Problem details -
Would you please copy the part of the material below that opens with the line containing "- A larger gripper" and closes with the line containing "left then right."? Copy it exactly, and only it.

───

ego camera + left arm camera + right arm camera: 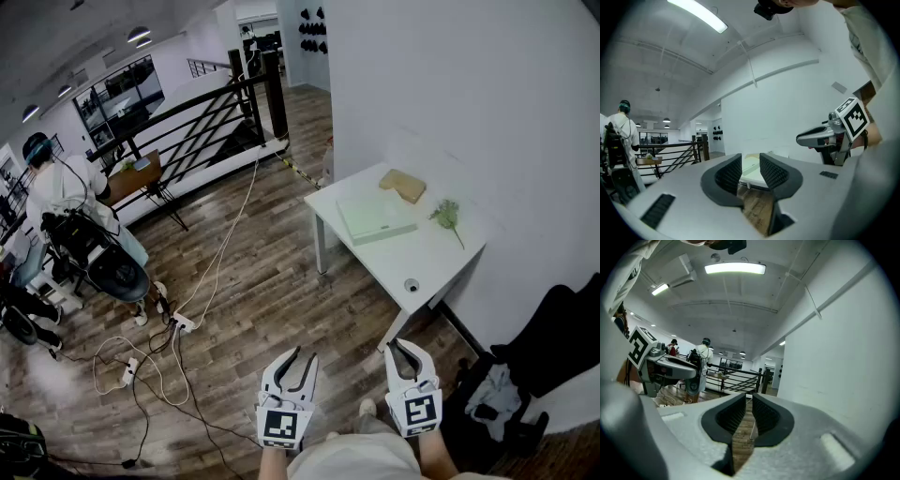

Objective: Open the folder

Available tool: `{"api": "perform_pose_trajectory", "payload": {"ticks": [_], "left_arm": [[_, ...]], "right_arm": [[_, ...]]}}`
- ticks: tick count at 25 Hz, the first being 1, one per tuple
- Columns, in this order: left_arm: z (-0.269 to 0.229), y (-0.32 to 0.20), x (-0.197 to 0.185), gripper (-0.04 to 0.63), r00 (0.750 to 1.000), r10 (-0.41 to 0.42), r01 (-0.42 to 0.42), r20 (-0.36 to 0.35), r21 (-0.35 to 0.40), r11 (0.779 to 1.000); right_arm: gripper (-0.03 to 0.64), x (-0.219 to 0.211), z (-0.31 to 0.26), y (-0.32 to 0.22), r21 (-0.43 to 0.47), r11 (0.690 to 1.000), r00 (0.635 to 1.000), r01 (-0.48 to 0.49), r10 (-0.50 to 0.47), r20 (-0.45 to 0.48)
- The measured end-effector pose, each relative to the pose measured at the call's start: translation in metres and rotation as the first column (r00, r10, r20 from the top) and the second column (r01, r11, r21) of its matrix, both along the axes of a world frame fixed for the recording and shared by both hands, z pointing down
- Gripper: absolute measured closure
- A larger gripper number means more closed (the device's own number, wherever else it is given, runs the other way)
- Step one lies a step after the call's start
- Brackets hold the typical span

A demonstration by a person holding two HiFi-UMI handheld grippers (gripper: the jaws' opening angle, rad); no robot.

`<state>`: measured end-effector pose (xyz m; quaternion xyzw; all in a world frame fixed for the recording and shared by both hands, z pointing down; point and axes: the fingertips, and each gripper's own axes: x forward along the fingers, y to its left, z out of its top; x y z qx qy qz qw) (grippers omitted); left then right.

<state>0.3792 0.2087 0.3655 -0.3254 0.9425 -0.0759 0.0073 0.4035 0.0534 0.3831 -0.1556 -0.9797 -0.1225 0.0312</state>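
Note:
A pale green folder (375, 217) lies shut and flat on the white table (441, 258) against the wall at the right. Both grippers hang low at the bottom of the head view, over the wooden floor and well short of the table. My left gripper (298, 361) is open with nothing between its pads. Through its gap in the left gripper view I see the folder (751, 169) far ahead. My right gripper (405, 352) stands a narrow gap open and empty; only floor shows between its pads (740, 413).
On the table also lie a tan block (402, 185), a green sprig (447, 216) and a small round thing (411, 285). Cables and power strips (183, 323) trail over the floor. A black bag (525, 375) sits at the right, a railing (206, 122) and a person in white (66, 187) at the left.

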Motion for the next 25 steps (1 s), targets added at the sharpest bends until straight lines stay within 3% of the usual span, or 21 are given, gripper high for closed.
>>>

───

Answer -
- A larger gripper number means more closed (the device's own number, wherever else it is given, runs the other way)
- Step one lies a step after the call's start
- Brackets hold the typical span

A demonstration by a person holding two HiFi-UMI handheld grippers (gripper: the jaws' opening angle, rad); no robot.

`<state>`: measured end-effector pose (xyz m; quaternion xyzw; all in a world frame fixed for the recording and shared by both hands, z pointing down; point and axes: the fingertips, and each gripper's own axes: x forward along the fingers, y to its left, z out of its top; x y z qx qy qz qw) (grippers omitted); left then right.

What appears above is the complete answer.